Stress ist ein Phänomen der heutigen Zeit, das viele Menschen als belastend erleben. Einige von ihnen brennen dabei regelrecht aus. Das liegt vor allem daran, dass sie einfach nicht genug Zeit für sich selbst haben, denken viele. Die Volksinitiative „Timeout statt Burnout“ aus der Schweiz wirbt nun mit „Sechs Wochen Ferien für alle“ als eine mögliche sinnvolle Burnout-Prophylaxe. Die Begründung: Der seit 25 Jahren gültige gesetzliche Ferienanspruch von vier Wochen sei ungerecht und ungenügend. Die Arbeitnehmer geraten unter zunehmenden Wettbewerbsdruck und sind einer rasenden technischen Entwicklung und den Konsequenzen der fortschreitenden Globalisierung teils schutzlos ausgesetzt. Die daraus resultierende steigende Arbeitsbelastung mache Arbeitnehmer krank und senke langfristig ihre Leistungsfähigkeit, so die Initiative.

Doch macht das auch wirklich Sinn?

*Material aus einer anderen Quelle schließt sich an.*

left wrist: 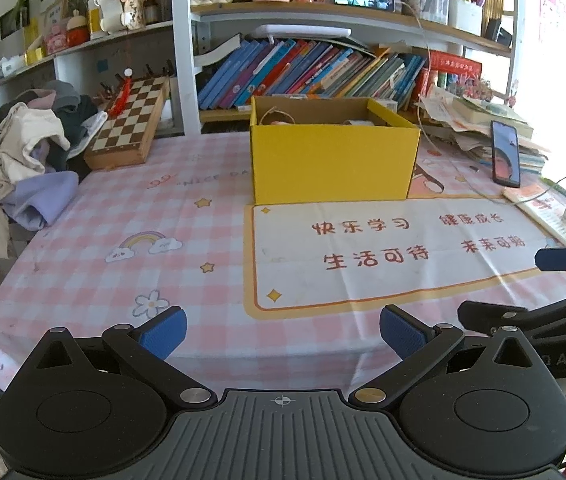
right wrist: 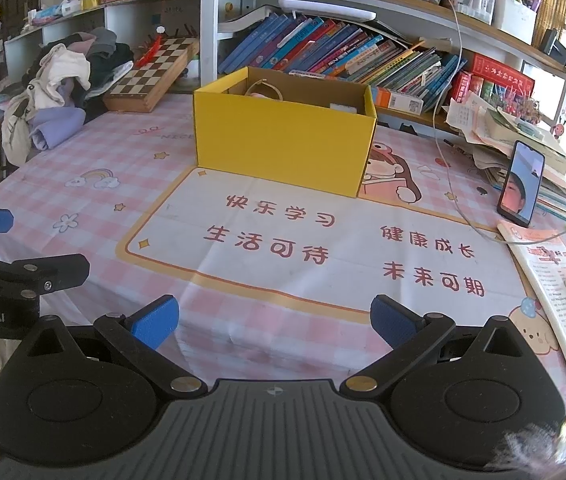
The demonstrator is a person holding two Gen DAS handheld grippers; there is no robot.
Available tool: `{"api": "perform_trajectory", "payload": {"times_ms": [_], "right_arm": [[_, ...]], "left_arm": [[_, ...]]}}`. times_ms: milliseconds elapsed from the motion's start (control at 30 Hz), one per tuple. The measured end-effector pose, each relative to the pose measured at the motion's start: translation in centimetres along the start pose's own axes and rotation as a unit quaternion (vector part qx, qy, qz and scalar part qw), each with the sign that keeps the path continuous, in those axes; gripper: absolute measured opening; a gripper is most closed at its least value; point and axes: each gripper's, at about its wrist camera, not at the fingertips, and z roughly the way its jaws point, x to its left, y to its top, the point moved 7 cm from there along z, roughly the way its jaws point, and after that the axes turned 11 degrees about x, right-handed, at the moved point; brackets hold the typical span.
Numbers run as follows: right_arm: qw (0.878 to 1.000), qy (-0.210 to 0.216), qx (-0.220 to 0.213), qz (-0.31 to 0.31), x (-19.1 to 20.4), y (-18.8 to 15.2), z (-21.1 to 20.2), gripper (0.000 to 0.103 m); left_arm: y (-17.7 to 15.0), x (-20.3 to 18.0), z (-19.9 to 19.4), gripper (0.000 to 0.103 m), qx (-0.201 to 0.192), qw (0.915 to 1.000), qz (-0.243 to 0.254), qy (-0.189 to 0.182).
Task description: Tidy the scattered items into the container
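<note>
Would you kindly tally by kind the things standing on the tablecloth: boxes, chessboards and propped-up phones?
Yellow box: 1
Chessboard: 1
Propped phone: 1
Total: 3

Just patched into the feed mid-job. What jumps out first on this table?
The yellow box dominates, standing open at the middle back of the pink checked tablecloth, with a few items already visible inside. A phone with a lit screen leans against a paper pile to its right, and a heap of clothes sits at the left edge. Both grippers, left and right, hang open and empty.
</note>
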Motion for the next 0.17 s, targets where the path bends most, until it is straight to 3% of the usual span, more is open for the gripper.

Können reines Selbstmanagement und eine Auszeit eine Therapie ersetzen? Nicht da, wo bereits ernste Erkrankungsanzeichen wie Angststörungen, Depressionen oder Sucht vorliegen, glauben Mediziner. Burnout ist in den seltensten Fällen die Folge von purem Stress. Vielmehr spielen auch individuelle Faktoren wie Veranlagung, übermäßiger persönlicher Ehrgeiz, fehlende Kompensationsmuster und mangelnder sozialer Rückhalt eine wichtige Rolle für Ausbruch und Ausprägung von Burnout. Eine langfristig angelegte Verhaltenstherapie oder eine tiefenpsychologisch orientierte Therapie dürften in diesem Fall nachhaltigere Resultate erbringen.

Insbesondere dort, wo Patienten beispielsweise depressive Symptome zeigen, muss gegebenenfalls medikamentös interveniert werden. Bei akuten Suizidgedanken oder selbstverletzendem Verhalten kommt für die betreffenden Personen auch ein stationärer Klinikaufenthalt infrage.